We Walked Around the Block
If you had to walk a mile in my shoes, you would be very tired.
80 calories.
That’s all I burned.
I walked over a mile with her jabbering on about how if she scoots down low and tells me how the grass look taller when you scrunch down. I told her that’s not the way to use a scooter.
“Carson does it”, she tells me.
Oh. Well then - if Carson says it, it must be true.
Those two are a piece of work. She comes home from school and tosses her backpack and then asks: “Can I go to Carsons?”
Of COURSE you can go because now you will BE AT CARSONs’s and the house will be quiet.

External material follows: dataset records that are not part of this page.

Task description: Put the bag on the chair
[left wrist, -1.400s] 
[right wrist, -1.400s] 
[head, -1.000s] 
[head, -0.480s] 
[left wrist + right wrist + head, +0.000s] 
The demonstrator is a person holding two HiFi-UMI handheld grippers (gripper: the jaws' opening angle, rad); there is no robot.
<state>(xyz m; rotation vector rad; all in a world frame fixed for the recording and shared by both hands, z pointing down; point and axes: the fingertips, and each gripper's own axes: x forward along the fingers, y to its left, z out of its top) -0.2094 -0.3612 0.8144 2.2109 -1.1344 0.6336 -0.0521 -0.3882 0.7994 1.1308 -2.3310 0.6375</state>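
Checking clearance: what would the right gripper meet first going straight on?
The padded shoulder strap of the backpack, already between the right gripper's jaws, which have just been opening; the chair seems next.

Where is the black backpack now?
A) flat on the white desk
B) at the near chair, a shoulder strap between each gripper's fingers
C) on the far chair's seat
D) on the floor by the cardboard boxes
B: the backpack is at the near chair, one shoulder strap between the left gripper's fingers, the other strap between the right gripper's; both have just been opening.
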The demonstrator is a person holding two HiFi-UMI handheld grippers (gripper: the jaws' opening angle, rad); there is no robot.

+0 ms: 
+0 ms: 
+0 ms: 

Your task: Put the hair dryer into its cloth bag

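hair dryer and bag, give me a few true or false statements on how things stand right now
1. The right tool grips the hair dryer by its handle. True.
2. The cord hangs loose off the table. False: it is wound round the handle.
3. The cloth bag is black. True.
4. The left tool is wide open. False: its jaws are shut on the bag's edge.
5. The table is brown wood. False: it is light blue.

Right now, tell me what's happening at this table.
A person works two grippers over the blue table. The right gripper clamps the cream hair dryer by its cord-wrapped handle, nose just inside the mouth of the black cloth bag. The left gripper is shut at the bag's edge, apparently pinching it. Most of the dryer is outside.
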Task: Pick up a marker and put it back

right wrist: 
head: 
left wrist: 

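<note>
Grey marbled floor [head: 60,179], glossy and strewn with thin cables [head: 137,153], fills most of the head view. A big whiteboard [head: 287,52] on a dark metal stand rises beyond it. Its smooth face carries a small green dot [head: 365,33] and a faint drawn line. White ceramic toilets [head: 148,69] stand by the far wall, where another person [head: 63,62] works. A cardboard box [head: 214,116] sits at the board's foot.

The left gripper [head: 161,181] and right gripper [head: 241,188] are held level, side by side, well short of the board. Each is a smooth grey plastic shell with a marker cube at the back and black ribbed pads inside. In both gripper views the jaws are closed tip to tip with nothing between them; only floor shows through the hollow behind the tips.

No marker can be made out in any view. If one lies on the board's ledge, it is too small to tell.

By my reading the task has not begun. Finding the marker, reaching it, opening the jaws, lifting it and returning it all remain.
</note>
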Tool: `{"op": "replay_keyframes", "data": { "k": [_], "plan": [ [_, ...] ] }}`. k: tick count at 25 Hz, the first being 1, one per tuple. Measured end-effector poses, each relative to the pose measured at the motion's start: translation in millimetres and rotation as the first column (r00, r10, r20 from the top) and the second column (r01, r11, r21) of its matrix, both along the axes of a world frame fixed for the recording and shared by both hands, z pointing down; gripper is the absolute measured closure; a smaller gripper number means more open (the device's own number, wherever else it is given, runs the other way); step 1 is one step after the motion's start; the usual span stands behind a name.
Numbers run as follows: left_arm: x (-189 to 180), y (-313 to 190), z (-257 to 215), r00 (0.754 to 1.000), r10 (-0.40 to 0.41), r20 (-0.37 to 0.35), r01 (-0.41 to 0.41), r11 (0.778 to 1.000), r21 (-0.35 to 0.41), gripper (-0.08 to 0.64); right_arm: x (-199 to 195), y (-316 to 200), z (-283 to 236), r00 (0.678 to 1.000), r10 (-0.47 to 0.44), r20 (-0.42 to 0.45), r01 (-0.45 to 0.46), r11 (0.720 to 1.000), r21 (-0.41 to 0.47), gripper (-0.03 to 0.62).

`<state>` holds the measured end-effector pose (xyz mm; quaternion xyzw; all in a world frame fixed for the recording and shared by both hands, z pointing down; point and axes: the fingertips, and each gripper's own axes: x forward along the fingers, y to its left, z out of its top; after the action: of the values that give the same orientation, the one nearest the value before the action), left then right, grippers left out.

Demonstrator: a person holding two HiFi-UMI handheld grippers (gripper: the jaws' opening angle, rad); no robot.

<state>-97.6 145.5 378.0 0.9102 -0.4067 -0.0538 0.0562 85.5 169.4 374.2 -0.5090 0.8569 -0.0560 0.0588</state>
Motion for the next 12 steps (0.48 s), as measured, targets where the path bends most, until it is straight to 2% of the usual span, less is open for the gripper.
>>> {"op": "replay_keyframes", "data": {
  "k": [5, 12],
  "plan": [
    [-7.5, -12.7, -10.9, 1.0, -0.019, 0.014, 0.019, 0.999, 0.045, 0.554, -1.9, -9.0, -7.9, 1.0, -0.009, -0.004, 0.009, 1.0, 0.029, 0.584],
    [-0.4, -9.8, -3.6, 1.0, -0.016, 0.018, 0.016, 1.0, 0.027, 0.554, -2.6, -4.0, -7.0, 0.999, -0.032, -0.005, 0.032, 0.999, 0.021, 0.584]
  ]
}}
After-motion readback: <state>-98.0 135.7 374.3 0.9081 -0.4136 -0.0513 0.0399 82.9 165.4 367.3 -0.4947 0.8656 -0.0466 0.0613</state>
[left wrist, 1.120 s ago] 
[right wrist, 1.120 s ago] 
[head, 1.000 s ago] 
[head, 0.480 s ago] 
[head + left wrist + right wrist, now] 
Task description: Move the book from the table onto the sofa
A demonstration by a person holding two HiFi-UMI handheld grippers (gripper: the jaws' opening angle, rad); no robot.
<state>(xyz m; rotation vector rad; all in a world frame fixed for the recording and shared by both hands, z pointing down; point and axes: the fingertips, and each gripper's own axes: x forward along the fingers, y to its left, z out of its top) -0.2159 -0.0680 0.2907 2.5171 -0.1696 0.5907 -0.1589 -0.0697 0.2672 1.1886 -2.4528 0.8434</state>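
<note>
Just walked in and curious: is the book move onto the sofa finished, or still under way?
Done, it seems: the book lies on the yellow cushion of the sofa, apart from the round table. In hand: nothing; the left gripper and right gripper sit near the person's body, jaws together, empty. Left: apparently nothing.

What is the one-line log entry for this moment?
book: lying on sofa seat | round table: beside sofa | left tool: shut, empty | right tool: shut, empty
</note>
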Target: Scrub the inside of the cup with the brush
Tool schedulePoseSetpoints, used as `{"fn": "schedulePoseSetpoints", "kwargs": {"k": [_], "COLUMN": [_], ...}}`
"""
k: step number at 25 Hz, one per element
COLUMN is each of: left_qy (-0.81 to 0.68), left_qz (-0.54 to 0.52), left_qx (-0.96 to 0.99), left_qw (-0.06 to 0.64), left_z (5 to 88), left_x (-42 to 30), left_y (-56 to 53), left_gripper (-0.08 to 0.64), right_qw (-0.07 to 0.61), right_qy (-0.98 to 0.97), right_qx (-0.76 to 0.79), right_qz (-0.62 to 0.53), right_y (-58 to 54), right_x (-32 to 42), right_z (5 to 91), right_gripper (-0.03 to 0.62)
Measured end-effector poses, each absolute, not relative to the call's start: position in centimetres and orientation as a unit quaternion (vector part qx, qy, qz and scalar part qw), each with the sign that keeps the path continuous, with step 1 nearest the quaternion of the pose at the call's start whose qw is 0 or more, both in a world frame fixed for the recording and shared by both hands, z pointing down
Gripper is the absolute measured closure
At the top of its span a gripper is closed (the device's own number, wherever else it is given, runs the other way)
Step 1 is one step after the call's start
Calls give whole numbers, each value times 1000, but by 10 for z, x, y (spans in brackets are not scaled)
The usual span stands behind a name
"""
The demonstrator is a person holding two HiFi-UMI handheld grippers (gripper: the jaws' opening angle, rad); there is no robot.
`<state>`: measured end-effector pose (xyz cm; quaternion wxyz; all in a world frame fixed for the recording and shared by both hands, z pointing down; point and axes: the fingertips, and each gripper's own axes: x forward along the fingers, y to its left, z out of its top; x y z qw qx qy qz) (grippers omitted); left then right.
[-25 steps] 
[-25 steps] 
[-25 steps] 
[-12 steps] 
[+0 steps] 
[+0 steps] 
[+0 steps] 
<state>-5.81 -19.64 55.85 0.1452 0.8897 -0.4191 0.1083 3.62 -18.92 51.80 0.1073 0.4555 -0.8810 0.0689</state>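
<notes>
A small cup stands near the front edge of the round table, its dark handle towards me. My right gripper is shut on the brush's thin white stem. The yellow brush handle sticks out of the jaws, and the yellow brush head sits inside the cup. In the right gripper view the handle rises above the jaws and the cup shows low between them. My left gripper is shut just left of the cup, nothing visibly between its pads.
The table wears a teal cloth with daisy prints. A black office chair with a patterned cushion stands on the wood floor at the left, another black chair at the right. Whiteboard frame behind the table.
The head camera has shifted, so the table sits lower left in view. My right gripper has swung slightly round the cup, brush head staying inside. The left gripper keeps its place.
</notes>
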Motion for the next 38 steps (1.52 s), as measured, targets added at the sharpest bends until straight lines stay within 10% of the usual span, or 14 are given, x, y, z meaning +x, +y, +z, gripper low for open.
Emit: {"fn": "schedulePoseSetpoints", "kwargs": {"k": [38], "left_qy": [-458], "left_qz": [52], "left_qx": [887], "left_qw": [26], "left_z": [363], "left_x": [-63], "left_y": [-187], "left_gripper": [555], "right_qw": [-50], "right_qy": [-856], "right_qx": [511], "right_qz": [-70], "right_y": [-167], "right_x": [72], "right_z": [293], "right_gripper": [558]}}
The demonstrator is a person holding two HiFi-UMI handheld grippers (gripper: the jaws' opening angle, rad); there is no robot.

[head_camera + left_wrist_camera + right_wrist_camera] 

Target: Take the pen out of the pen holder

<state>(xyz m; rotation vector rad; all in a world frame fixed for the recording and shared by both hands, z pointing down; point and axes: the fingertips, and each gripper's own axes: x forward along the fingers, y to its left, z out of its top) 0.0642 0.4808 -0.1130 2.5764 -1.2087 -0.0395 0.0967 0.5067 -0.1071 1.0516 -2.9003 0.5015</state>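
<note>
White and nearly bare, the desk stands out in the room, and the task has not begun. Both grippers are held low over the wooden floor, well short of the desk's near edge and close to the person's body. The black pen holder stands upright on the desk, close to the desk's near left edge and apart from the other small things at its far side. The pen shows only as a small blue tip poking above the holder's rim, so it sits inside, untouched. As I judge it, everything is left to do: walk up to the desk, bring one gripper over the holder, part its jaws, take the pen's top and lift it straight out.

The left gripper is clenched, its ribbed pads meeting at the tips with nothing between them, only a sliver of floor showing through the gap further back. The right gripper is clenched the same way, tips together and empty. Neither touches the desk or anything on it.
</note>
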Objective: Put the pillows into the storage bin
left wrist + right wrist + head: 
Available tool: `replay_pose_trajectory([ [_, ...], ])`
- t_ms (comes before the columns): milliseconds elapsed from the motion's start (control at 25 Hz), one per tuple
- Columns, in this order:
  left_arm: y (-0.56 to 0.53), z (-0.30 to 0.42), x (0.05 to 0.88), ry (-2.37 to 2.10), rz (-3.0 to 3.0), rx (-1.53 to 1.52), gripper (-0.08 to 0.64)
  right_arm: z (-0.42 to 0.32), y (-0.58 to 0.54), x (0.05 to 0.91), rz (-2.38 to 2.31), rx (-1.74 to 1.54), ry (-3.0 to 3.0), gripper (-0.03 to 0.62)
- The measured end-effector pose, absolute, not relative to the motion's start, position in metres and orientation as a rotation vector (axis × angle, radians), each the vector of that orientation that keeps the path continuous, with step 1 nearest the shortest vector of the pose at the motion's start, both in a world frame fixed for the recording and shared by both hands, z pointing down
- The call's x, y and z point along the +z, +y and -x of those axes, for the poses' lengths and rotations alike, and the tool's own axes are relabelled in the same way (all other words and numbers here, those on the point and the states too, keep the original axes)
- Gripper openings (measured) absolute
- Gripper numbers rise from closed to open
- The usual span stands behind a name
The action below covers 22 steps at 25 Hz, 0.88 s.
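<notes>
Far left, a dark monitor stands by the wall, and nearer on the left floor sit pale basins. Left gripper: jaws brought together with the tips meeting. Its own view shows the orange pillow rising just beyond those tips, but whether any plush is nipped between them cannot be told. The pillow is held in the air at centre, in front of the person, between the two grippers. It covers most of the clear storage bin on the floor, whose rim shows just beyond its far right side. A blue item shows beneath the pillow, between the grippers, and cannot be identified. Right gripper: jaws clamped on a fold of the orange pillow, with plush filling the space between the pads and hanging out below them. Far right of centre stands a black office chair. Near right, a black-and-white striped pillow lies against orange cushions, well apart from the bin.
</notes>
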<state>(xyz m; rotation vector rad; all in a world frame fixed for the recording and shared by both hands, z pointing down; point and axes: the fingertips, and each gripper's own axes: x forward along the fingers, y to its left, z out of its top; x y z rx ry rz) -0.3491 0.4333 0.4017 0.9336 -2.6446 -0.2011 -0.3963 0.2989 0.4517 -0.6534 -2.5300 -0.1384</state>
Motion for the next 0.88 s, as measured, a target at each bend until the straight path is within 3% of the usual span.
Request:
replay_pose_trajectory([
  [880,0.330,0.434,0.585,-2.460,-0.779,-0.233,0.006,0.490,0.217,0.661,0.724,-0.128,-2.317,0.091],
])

They came back five minute later and opened the door to tell me that Carson has to go home at five - as if Carson doesn’t have a watch 1 - and I am their personal secretary. 2
Five O’Clock rolls around and I poke my head outside to tell Carson to go home and they have found every stick in the neighborhood and it’s piled bonfire-style in the center of the driveway. It’s a good think I came out when I did because I’m sure Carson would light it on fire if came across a match.
The walk happened after dinner. She had been dying to go but it’s been too wet, windy or late to go until tonight and it was nice, just the two of us - at one point she was singing at the top of her lungs as we passed other neighbors3 out for a walk. I am supposed to be the old Dad embarassing her, not the other way around.
So. I walked a mile today. On purpose. I have fitbit, so I even have proof. News at 11.
Walks were had, songs were sung and fires were almost made in our driveway.
Just another day here.
Until Next Time,
TH and Co.
he does - spiderman of course.
I am.
they are probably trying to figure out where all the dead branches on their lawn went to. Answer - our driveway.